The “international image of Russia” aspect of the story is also an interesting side note here. While some online commentators seemed to be excited [RUS] about the possibility of Zoich representing Russia internationally, the authorities clearly tried to manage the situation, not only largely ignoring the issue, but also providing some commentary on their international mouthpiece, Russia Today TV. Just to quote a line:

Russian Internet is not the whole of Russia, and users from political opposition, while they are numerous, are not the whole of the Russian internet [sic].

Whether or not it would have been a success in terms of public diplomacy is arguable. After all, a blue hairy hypno-frog would have made for great satire. But what would it say about Russia? The mascots are a symbol, and as such, were taken seriously by the authorities, and although they arguably tried keeping politics out of it, all the hype surrounding the process was bound to get political. Just as Zhgun himself told when responding to a question about the point of the vote in the first place:

[It was done] perhaps to sublimate yet another election. There was Zoich, and opposition, and all that…

He also compared the tolerance towards Zoich to that towards Zhirinovsky, who currently serves as the Deputy Speaker of the Duma.

As for Twitter, all the five official mascots, as well as Zoich, are slowly but surely gaining a number of followers. Funny: they all started tweeting on February 26, they follow each other, have conversations among themselves, and seem to be unofficially soliciting “name” ideas for the three still anonymous mascots.
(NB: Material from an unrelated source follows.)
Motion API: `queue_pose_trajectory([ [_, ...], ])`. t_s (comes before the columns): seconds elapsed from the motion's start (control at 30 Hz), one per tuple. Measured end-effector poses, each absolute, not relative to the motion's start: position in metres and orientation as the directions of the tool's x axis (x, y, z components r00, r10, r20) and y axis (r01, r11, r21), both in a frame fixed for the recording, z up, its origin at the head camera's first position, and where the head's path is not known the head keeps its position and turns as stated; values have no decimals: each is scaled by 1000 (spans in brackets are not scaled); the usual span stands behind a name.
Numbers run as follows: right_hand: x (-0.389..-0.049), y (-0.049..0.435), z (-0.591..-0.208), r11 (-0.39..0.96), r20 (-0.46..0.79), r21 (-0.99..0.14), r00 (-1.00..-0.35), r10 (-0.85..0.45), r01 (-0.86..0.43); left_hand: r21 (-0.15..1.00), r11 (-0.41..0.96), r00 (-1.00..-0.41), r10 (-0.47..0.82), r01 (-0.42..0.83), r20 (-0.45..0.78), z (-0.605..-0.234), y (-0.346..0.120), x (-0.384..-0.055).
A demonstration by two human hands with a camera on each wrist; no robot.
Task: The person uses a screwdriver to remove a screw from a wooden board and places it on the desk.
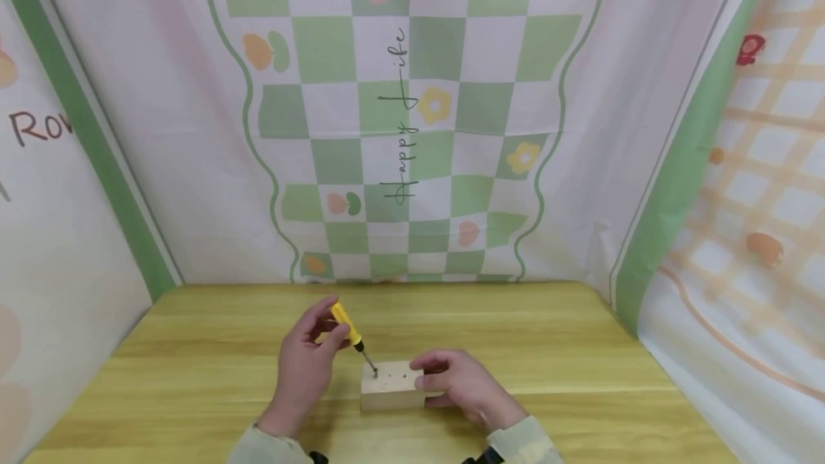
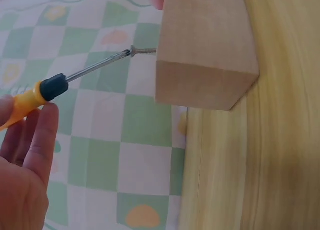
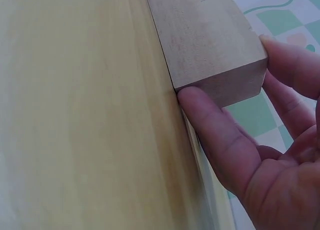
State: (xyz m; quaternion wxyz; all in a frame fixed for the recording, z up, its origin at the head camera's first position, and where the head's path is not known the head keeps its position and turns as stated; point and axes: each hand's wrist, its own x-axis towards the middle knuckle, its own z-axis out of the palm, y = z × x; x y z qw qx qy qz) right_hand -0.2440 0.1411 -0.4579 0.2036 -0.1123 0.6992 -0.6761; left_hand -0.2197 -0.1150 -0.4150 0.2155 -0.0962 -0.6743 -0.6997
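Nearest to you are your pale left sleeve (image 1: pixel 266 448) and your pale right sleeve (image 1: pixel 527 442), with a bit of something black by each one. Past them are your two hands, well apart from each other. Your left hand (image 1: pixel 305 371) pinches the yellow handle of a screwdriver (image 1: pixel 344 322) between thumb and fingers. Your right hand (image 1: pixel 465 387) grips the right end of a wooden block (image 1: pixel 392 401), with fingers on more than one side of it. The block lies flat on the desk (image 1: pixel 548 335), about midway between the left and right edges and well away from the far edge. Its top has a few small dark dots. A screw (image 2: pixel 145 51) stands up from the top, near the block's left end, with much of it sticking out. The screwdriver leans, and its thin metal tip touches the head of the screw. Beyond the block, the yellow wood desk runs back to its far edge. Behind that edge hangs a cloth (image 1: pixel 432 156) with green and white squares, flowers and the words "Happy Life" going sideways. An orange checked cloth (image 1: pixel 773 185) hangs past the far right corner.
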Motion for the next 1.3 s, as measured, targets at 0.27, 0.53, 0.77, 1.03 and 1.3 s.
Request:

Would be interesting to see where it all gets and whether any of them – especially Zoich – would be able to match the 4,000+ followers of the official account of the Organizing Committee. To do that, however, they first have to start really tweeting.

So far the polar bear seems to be in the lead, with 461 followers at the time of this writing, despite the fact that the snow leopard obviously had stronger ties “at the top.”


I am Barsik! Please call me Leo! Let's be friends and follow each other! Greetings to all from Uncle Vova!